PROBLEM STATEMENT: In the records below, find the line holding "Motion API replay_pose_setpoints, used" and the line holding "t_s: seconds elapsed". Set down both, with every line between them, exactly.

INFORMATION SUPPLIED:
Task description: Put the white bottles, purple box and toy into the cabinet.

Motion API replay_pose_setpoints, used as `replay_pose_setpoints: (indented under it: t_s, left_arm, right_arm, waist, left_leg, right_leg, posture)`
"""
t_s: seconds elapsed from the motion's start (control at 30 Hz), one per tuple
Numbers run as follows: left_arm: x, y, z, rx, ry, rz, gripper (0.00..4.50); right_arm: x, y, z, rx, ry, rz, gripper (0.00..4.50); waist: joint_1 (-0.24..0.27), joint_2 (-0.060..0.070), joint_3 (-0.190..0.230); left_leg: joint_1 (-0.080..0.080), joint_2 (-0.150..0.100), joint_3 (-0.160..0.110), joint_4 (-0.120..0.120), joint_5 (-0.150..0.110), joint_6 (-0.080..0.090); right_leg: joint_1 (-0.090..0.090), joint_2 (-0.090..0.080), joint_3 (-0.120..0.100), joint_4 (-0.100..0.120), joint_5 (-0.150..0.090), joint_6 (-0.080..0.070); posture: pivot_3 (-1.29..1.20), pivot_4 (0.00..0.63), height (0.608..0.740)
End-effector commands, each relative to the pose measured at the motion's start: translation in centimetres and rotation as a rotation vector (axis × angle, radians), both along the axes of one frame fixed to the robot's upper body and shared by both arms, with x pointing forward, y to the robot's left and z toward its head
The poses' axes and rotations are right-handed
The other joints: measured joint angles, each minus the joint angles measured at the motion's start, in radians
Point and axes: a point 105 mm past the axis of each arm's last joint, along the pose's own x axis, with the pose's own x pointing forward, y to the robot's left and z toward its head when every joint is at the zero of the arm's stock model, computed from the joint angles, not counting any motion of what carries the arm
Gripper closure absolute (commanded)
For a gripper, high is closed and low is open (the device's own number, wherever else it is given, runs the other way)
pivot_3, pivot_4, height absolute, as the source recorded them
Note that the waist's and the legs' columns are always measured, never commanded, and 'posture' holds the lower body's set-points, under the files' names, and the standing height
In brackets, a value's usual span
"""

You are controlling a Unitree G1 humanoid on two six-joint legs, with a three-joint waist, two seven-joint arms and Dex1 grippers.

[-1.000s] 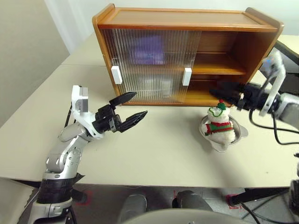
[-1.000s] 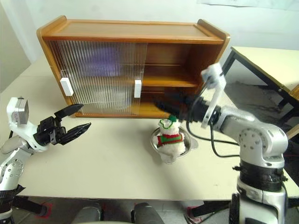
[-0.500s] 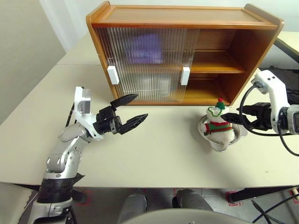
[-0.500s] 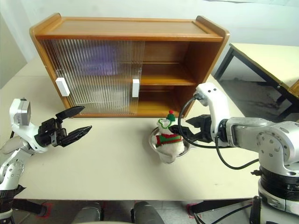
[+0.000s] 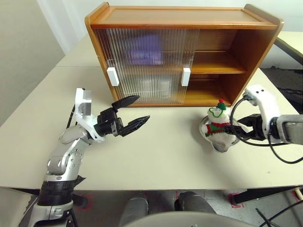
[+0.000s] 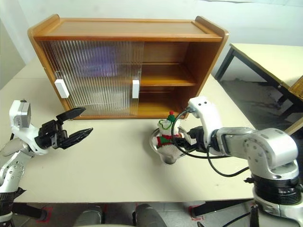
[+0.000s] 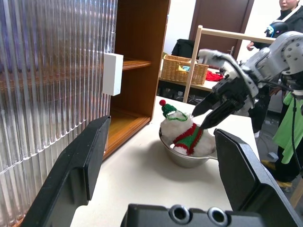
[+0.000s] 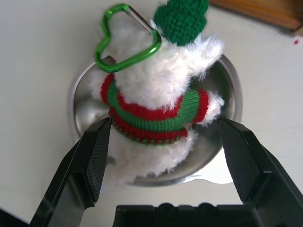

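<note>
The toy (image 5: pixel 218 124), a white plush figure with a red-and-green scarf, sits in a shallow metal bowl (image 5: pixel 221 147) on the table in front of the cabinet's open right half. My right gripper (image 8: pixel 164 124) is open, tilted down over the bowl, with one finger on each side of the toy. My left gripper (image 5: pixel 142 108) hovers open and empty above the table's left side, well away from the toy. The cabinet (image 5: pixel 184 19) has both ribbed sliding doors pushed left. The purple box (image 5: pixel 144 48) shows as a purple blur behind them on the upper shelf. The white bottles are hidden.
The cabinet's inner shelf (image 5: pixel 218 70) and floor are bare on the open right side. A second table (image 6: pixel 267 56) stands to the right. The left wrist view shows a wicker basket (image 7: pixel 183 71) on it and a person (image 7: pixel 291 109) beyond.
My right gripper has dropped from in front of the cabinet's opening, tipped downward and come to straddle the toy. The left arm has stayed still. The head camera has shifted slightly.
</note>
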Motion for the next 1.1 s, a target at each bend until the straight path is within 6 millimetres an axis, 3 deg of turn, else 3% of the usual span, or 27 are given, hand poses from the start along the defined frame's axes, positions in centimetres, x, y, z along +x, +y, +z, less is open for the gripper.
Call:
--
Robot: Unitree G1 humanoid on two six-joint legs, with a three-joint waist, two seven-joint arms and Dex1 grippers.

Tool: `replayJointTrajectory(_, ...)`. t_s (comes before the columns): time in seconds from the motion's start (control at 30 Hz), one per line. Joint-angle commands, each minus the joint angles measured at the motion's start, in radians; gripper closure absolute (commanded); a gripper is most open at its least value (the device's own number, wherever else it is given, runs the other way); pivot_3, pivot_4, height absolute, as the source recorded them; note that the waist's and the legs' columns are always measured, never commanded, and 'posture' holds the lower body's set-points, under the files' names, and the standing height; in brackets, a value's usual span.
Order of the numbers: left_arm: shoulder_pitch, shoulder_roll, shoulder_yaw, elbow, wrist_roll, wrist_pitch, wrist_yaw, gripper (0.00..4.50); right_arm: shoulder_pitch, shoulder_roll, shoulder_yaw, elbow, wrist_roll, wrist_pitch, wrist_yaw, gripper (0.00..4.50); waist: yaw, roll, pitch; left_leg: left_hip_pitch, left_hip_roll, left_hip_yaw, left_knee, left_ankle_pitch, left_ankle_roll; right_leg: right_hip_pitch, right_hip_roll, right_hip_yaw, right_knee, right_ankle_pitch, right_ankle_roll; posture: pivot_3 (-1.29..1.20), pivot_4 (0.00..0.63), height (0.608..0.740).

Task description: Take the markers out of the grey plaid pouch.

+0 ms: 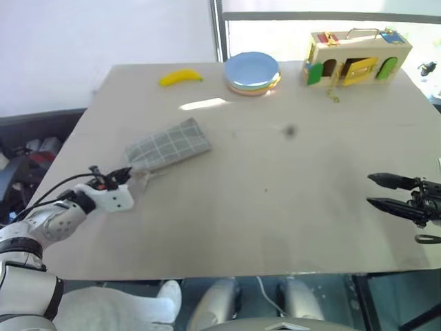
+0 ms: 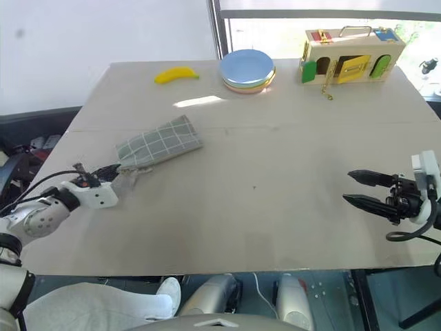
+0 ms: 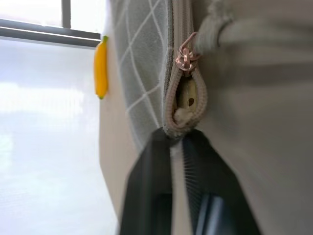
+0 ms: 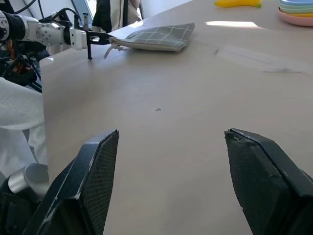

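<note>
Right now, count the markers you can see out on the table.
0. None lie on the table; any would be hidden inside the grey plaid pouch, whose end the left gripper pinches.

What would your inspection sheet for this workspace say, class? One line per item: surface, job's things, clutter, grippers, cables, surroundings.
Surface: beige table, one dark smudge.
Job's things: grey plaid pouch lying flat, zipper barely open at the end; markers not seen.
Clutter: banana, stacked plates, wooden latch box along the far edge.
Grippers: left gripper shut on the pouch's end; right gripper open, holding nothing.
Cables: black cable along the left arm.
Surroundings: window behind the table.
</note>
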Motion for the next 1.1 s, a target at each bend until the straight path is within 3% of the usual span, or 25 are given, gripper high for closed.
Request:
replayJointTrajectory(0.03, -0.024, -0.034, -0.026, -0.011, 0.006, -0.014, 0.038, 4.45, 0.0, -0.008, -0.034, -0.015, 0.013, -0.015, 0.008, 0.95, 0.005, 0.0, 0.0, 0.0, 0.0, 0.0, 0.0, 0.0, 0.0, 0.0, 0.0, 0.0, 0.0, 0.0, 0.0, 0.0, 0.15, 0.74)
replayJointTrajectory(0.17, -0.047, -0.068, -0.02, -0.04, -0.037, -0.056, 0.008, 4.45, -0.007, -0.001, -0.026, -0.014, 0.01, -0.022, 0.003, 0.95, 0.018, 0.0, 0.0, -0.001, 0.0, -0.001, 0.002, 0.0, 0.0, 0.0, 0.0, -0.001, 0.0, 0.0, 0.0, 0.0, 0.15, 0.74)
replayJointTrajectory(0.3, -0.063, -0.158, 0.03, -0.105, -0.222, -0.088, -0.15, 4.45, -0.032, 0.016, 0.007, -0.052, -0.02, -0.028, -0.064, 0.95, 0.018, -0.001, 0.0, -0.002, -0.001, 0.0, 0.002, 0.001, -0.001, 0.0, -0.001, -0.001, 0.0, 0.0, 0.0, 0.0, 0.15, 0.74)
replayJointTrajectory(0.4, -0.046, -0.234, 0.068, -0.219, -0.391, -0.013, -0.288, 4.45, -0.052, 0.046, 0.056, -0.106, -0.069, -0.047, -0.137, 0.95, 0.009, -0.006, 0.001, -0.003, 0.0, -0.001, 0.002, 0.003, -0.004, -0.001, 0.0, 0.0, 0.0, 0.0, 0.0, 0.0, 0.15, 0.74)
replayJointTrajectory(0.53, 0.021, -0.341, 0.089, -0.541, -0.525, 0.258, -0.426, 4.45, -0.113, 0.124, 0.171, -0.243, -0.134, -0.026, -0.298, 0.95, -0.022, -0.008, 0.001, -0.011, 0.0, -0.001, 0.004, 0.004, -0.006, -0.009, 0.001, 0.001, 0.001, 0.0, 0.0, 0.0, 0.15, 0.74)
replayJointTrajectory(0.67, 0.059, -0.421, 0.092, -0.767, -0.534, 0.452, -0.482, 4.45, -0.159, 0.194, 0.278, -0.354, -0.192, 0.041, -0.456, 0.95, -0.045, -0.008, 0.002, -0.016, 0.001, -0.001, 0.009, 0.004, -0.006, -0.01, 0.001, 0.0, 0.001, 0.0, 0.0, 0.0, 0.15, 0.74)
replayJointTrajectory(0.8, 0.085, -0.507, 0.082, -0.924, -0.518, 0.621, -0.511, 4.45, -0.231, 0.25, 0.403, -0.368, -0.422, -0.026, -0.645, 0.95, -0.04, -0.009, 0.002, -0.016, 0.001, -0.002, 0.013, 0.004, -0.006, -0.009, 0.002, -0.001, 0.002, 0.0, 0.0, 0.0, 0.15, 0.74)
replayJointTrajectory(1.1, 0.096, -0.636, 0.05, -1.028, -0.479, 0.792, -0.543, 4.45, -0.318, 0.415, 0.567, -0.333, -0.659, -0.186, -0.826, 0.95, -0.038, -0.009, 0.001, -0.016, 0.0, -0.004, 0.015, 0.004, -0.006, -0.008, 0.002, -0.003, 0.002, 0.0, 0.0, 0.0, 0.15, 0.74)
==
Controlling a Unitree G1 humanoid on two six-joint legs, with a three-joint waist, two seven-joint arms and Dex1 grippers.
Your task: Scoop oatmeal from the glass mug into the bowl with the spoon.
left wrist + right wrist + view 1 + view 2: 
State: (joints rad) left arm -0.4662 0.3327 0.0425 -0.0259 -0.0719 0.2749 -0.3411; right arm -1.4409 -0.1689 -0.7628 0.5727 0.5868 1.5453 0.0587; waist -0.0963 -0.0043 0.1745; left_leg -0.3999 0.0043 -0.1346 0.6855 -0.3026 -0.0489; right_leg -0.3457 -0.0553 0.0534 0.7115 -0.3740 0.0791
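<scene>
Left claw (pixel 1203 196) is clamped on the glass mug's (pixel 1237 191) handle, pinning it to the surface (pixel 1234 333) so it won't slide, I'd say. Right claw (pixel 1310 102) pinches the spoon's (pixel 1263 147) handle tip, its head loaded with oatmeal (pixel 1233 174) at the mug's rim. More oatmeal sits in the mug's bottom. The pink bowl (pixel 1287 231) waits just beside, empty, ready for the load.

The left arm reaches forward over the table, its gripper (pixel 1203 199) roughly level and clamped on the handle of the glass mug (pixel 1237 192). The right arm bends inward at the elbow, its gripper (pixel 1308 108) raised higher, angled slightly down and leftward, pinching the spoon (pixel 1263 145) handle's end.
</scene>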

WORKED SOLUTION:
Motion API replay_pose_setpoints, used as `replay_pose_setpoints: (indented under it: t_s, left_arm, right_arm, waist, left_leg, right_leg, posture)`
"""
t_s: seconds elapsed from the motion's start (control at 30 Hz), one per tuple

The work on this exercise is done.